**PROMPT**
Gather each line of the records where "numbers" appears.

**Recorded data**
BEGIN

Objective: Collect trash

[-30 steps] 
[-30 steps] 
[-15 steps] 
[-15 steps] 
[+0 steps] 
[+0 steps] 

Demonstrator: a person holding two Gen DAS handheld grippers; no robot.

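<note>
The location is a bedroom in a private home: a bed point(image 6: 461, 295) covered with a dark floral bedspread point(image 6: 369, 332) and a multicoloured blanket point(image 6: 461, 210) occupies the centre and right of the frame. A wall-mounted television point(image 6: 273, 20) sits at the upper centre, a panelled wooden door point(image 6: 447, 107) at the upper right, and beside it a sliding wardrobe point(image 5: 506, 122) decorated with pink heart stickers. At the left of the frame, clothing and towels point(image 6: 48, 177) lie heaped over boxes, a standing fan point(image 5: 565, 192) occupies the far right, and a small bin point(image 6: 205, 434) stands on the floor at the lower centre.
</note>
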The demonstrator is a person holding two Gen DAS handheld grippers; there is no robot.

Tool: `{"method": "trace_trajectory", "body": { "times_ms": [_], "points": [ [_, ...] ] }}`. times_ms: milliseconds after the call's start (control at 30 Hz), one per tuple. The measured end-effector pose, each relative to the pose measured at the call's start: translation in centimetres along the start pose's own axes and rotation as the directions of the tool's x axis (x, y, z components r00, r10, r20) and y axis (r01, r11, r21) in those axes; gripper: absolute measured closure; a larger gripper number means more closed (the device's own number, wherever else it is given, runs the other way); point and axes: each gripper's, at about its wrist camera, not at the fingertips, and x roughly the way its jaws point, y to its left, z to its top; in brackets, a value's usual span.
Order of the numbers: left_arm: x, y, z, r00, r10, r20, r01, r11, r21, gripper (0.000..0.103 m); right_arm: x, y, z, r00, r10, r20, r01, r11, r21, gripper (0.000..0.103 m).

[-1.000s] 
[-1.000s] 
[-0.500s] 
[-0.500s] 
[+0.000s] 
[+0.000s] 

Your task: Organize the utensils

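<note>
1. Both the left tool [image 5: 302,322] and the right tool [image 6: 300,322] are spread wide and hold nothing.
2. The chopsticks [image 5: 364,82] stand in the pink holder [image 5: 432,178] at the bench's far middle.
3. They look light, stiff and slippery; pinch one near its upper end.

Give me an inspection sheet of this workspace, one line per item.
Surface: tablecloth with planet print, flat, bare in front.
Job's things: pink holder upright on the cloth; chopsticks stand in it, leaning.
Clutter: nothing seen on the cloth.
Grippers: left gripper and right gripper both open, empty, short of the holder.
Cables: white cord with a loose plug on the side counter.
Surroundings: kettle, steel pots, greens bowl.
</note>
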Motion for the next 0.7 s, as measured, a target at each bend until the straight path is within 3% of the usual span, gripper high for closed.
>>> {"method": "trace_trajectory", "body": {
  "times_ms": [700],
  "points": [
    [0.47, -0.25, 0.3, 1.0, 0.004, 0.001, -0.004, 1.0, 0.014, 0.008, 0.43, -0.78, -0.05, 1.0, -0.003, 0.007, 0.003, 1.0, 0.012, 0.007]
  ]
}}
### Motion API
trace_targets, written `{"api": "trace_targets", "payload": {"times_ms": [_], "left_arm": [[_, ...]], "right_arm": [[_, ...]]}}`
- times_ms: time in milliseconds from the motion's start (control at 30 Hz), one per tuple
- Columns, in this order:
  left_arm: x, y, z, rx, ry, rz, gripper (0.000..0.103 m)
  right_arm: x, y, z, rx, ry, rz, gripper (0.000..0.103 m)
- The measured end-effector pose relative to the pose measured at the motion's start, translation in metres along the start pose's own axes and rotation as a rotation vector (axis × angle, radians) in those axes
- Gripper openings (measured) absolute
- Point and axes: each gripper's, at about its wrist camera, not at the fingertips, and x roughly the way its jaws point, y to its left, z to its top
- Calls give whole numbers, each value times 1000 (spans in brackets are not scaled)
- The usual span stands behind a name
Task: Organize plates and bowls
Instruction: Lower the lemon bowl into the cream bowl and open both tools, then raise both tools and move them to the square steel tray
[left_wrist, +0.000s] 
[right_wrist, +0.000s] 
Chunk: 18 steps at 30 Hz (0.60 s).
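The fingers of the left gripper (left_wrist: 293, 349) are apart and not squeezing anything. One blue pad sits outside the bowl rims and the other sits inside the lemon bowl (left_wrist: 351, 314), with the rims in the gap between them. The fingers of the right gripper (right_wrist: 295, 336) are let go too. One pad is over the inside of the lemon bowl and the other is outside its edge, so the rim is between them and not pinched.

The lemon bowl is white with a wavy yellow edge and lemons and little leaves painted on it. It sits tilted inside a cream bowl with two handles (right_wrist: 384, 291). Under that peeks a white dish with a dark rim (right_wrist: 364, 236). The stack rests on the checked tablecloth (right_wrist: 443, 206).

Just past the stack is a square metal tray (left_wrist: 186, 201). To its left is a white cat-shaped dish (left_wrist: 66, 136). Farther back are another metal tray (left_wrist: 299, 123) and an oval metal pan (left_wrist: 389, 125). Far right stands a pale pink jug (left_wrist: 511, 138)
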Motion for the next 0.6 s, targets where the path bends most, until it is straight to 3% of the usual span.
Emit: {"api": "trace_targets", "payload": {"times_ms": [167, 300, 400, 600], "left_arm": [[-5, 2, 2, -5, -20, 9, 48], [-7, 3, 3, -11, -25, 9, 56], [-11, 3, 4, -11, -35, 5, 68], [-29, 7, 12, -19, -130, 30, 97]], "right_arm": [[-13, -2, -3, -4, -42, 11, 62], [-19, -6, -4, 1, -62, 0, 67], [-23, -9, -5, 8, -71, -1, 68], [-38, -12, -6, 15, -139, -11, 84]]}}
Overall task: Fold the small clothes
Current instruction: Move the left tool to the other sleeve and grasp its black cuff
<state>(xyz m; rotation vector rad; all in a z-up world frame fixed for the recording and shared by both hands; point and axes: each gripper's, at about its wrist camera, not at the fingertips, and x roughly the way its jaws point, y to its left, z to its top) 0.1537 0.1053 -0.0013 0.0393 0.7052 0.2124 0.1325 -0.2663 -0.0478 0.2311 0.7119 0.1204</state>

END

**TASK RESULT**
Order of the numbers: left_arm: x, y, z, r00, r10, r20, r01, r11, r21, gripper (0.000..0.103 m); right_arm: x, y, z, r00, r10, r20, r01, r11, r21, gripper (0.000..0.103 m).
- Calls give whole numbers, each value times 1000 (spans in brackets are not scaled)

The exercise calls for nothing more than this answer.